Jett presented in Las Vegas, Nevada, over spring break and he plans to present in Tennessee, Georgia, Texas, New York and Illinois. Jett presents to high school and middle school students through Federal TRiO programs like Upward Bound and Student Support Services, which are programs that he went through as a student. Jett also talks to high schools outside of TRiO programs.

Jett said networking has allowed new programs to reach to him. This includes LGBTQ+ groups and groups in relation to students who are academically challenged.

Jett lets groups choose one or two subjects in relation to their group or what they want him to talk about. He also gives general speeches and presentations in regards to life as a minority and how to be resilient.

The contents of Jett’s presentations depends on who books him and what they want him to speak about. The presentation can go from a minimum of an hour to a two and a half presentation with workshops. The workshops are on how to become resilient a way for the students to communicate and work with each other.

Jett always enjoyed working with the youth. He is involved with Student Support Services at USI, he works with the Upward Bound program from his old high school to prepare high school students for college and he currently works at an elementary school.

“I love kids,” Jett said. “I think I love kids because I like to inspire them. I like to give them a reason to push forward, a reason to keep going, because I was a student who struggled and so I can relate to a lot of students who may find themselves as a minority, no matter which way they are labeled a minority.”

Jett said since he is a student it allows him the greater opportunity to relate to the students he works with, whether that’s being LGBTQ+, first generation, low income or having a disability.

Jett said something different happens with every group he works with.

“That’s a part of the joy of being a presenter and sharing leadership because you don’t know what’s gonna happen,” Jett said. “You never know what’s going to happen. You never know the impact that you may give.”

Aaron Pryor knew Jett since he was a freshman in his UNIV class.
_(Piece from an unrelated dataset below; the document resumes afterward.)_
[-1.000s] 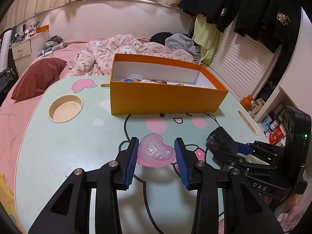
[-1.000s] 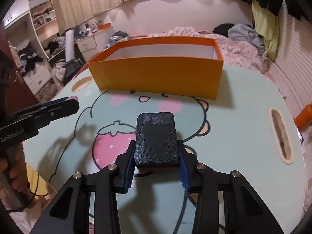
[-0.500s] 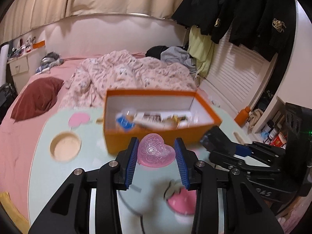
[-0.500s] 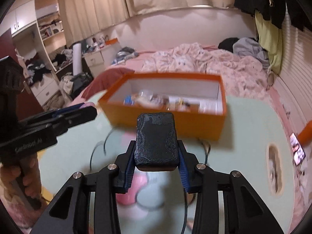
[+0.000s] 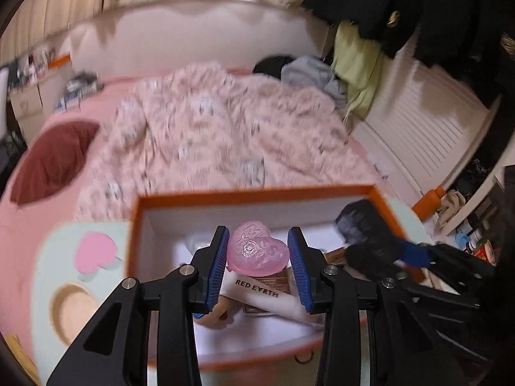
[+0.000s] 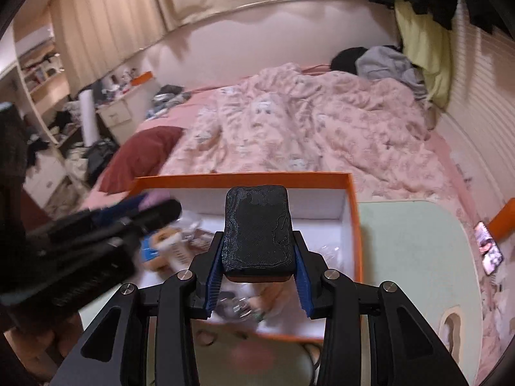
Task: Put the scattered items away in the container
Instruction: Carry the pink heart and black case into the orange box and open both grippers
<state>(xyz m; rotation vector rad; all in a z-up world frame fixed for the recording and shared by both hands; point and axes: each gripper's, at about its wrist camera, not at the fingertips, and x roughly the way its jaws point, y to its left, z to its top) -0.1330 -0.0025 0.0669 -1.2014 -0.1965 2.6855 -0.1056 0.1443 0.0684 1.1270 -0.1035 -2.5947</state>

The academic counselor for Student Support Services said Jett has been a mentor for Student Support Services and involved in their social media.

“(Jett) has a unique story to tell about his experiences as a minority, not just a minority that can identify with one particular subgroup, but multiple subgroups at once,” Pryor said. “Has been able to identify the fact that he has a resiliency and grit and he understands that there are a lot of minorities out in the world that really benefit from his message, just to see the light and the positivity that someone can have while still experiencing adversity so that they can finally overcome that.”

Pryor said the Minority Resiliency Tour is a way for Jett to take the things he wrote in the book and reach out to other individuals who might not have read the book otherwise.

Pryor said Student Support Services is designed to work with individuals from different historically disadvantaged backgrounds.

“It’s pretty awesome to see someone who has come into our program develop and blossom to the extent that he has,” Pryor said. “He’s really developed into his own man with a vision and a message he wants to share and he’s taken it upon himself to get himself out there.”

Jett said although he plans to end the tour in August, he would have no problems continuing if he continues to get bookings and interest in the tour.

“I feel like I’ve got the job done, “ Jett said. “I feel like I’ve always been the type of person who wanted to work with the youth and help the youth to change their negative mindsets to positive mindsets and allow them to believe in themselves.”

Jett said now that he’s finally out there in the community and changing the youth’s mindset and helping them succeed and feel better about themselves, it’s making him feel better about himself because he has finally accomplished what he wanted to do.

“I feel like I’ve completed my task,” Jett said. “I feel like I’m here, I’m doing my dream job now and what I’ve always wanted to do is happening. I could do this for the rest of my life.”